Comments Locked

66 Comments

Back to Article

  • Cellar Door - Tuesday, June 27, 2017 - link

    Ryan - is this all we get, no review sample for you guys.

    Feels like a lot of smoke and mirrors going on here from AMD.
  • Ryan Smith - Tuesday, June 27, 2017 - link

    Correct, we were not sampled. To the best of my knowledge, no one was.

    However I expect these cards to completely sell out, so from AMD's perspective I doubt they saw a need to sample cards.
  • Cellar Door - Tuesday, June 27, 2017 - link

    Thanks for letting us know. Looking forward to your review in the future.
  • Alexvrb - Tuesday, June 27, 2017 - link

    Like you said in the article, "all the more reason for AMD to get cards out now so that developers can get started". The consumer version will be much more interesting, hopefully by the time it comes out mining demand will have died down a lot.
  • Lbolaji3 - Tuesday, June 27, 2017 - link

    Ryan,
    Thanks for the article very well covered. What leads you to think the card will sell out? Pricing? 13.1TF?
  • Ryan Smith - Wednesday, June 28, 2017 - link

    "What leads you to think the card will sell out?"

    A small supply combined with developers who will need to get started on the card to optimize their programs.
  • Santoval - Wednesday, June 28, 2017 - link

    The 13.1 TF number is at the boost clock, not at the base clock. The question is how long the boost clock can be sustained at a time. If the effective TDP at 1,600 Mhz is ~350W probably only for a few tens of seconds (in the air-cooling version).
  • ash9 - Thursday, June 29, 2017 - link

    Value of the year - Frontier Edition

    FE $999
    FE beat $13,000 P100 by 33% in DeepBench, deep learning benchmark
    FE. comparable to $4000/$2000- P6000/P5000
    FE visual professionals 4K/8K
    FE gamers too- early drivers, par with GTX 1080
    FE $999.
  • shabby - Tuesday, June 27, 2017 - link

    Less memory bandwidth than fury x? Is amd going forward or backwards?
  • Despoiler - Tuesday, June 27, 2017 - link

    That's just the way HBM and HBM2 differ. HBM2 is more dense so it requires less stacks than HBM for a given capacity.

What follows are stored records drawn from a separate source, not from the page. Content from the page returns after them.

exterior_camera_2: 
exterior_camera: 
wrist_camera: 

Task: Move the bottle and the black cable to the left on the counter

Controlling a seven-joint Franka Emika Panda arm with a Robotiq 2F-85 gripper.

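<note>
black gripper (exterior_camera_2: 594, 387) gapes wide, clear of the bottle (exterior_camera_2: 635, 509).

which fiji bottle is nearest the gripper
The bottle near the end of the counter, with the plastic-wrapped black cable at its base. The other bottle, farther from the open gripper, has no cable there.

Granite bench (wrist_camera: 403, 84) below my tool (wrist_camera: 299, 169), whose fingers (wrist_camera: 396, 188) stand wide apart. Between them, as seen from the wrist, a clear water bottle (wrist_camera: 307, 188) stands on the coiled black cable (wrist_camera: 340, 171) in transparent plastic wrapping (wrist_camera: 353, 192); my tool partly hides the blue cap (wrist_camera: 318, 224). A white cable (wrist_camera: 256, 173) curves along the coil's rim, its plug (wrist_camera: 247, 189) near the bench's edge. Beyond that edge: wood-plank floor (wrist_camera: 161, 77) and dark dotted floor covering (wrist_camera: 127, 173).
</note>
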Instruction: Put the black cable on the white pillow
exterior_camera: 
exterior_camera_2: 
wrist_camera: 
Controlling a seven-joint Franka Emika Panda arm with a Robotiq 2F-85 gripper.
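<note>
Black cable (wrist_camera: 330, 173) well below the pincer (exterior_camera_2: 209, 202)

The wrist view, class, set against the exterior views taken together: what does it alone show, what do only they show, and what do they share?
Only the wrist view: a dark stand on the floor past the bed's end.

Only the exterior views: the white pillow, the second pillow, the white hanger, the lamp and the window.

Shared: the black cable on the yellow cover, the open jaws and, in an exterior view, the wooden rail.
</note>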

Less stacks = more narrow bus = less bandwidth.
  • Yojimbo - Tuesday, June 27, 2017 - link

    NVIDIA had been including 16 GB of HBM2 with 720 GB/s bandwidth for over a year, and they are just releasing a card with 900 GB/s bandwidth. The bandwidth limitations have more to do with cost control than the stacking topology of HBM versus HBM2.

    AMD chose to keep costs down and then subsequently chose to have more, slower VRAM rather than less, faster VRAM. With HBM1 having more than 4GB of VRAM was not a possibility, so such a choice was not available to AMD then. NVIDIA uses HBM2 on higher-priced cards and so can afford to have both large capacity and high bandwidth VRAM on them.
  • Stuka87 - Tuesday, June 27, 2017 - link

    Yojimbo you are entirely wrong here. The GP100 shipped in March, not over a year ago. And it cost almost $9000, this is in NO WAY comparable to what AMD is offering here.
  • nevcairiel - Tuesday, June 27, 2017 - link

    Actually the Tesla P100 was available since around august 2016, so thats almost a year. Certainly its much more expensive, but that only underlines the argument that AMD choose the cheaper route to setup their HBM, going for capacity/price instead of bandwidth.
  • CiccioB - Tuesday, June 27, 2017 - link

    GP100 is in production since October 2015 and first samples used for internal server at Nvidia. The point is that HBM2 with that density and business width has been available for 18 months now.
    The use of just 2 stacks instead of 4 is for cost containment. The available bandwidth is not a technical constriction, just an economical one.
    The fact that Nvidia can sell a similar card at 9 times the price of this one clearly indicates their different aims despite being similar in used resources and capabilities.
    One has to wonder why AMD has to constantly discount their products to make them interesting to anyone wanting to use them.
    Maybe HW, transistors, bandwidth and ALUs are not the only things that determine prices (though they determine costs, and in this case, very high costs).
    I'm really interested in knowing what are the margins (or negative gains) for each Vega sold as a gaming card. Which is the reason I see for AMD to make the few of them, just to have benchmarks published, some extra positive comments but not real availability.
  • eek2121 - Tuesday, June 27, 2017 - link

    You guys are confused. The first nvidia chip to use HBM2 was the P100 and it shipped in Q4 2016 in VERY limited quantities. There wasn't an HBM2 part prior to that as HBM2 WAS NOT AVAILABLE. Need sources? Try this very website for starters. Also, the Tesla P100 and beyond are NOT competitors to the Vega FE. They cost more than 10X as much for starters.
  • CiccioB - Wednesday, June 28, 2017 - link

    GP100 production started in October 2015. There are samples dated 43/2015 and they are not engineering samples. Since January 2016 produced Tesla cards where used to assemble a server in Nvidia (which appears on Top 500 faster HPC servers list) and in March 2016 Nvidia made available already assembled boards with P100 cards installed. Probably HBM2 was not available for anyone else, but Nvidia had its products done.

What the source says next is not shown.